The findings showed high-quality relationships between knowledge workers and their leaders can positively affect their engagement/job commitment and ability to generate and implement useful ideas. A fundamental catalyst for IWB is when all four critical forces are in alignment including high-quality relationships between the knowledge workers and their leadership, the employee is fully engaged and the organization promotes risk-taking behavior to create new ideas with its commitment to innovation through resources and prioritization. The millennial participants indicated their leaders should be more transformational leaders coaching and mentoring them rather than transactional task-oriented disciplinarians. The Generation X and baby boomer participants were seeking more autonomy and resources to explore ideas.
Future researchers could consider exploring a deeper understanding of the multigenerational knowledge workers’ needs to help leaders stimulate employee engagement/job commitment and increase IWB.

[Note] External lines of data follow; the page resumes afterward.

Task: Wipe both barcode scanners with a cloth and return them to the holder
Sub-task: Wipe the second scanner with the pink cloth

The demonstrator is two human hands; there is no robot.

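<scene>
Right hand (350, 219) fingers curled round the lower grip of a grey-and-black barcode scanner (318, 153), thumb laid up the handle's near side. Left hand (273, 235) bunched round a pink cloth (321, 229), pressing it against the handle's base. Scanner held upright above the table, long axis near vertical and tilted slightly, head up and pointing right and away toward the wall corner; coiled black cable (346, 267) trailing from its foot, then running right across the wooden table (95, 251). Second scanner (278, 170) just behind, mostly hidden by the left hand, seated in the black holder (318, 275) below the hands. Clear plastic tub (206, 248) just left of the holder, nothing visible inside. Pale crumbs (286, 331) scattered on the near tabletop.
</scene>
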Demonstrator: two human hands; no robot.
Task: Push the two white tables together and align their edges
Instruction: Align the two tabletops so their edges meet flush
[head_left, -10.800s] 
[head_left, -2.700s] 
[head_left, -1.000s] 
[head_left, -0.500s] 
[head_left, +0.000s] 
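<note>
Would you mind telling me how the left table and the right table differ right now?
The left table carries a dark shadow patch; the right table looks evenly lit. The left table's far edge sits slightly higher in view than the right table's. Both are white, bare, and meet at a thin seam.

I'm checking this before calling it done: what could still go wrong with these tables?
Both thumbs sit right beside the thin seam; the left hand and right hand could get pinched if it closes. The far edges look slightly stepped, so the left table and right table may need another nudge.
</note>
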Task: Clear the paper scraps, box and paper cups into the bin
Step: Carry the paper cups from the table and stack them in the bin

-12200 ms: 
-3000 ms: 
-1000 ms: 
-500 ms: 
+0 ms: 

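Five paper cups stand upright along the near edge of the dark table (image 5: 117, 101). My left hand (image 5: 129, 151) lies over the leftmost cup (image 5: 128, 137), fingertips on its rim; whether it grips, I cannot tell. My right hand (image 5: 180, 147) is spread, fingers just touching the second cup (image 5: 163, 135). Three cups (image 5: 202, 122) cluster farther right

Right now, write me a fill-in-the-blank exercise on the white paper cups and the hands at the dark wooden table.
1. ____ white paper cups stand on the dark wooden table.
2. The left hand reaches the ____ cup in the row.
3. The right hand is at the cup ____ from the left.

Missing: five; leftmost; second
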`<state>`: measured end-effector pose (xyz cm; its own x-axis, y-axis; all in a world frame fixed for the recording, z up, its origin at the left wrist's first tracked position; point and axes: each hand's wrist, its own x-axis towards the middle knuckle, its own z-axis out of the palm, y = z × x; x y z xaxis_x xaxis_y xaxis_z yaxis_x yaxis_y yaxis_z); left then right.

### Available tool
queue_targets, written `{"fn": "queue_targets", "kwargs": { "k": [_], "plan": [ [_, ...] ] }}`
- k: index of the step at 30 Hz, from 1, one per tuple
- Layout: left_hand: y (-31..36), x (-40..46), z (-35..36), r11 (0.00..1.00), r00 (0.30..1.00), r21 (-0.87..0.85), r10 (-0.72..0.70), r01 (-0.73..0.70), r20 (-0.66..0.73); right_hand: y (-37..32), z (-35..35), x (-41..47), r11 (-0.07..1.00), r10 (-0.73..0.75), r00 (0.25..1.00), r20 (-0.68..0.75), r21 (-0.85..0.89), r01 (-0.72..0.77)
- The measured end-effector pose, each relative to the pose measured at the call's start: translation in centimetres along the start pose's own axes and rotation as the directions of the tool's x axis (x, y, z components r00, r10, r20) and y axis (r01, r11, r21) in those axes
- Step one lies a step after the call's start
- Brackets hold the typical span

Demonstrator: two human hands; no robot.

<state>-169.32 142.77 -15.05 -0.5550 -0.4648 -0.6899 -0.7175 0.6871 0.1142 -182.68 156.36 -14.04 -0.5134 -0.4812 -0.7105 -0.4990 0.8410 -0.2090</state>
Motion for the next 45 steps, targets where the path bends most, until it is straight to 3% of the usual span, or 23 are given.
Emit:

Organizations are able to meet the market demand for innovation and remain competitive.
Higher quality leader–member relationships lead to employee engagement/job commitment that can increase innovation.
The findings were the trends and preferences revealed within generational groupings. The needs and wants expressed by the millennial participants indicated that their leaders should be more of a coach and mentor. The Generation X and baby boomer participants were seeking more autonomy and resources to explore ideas.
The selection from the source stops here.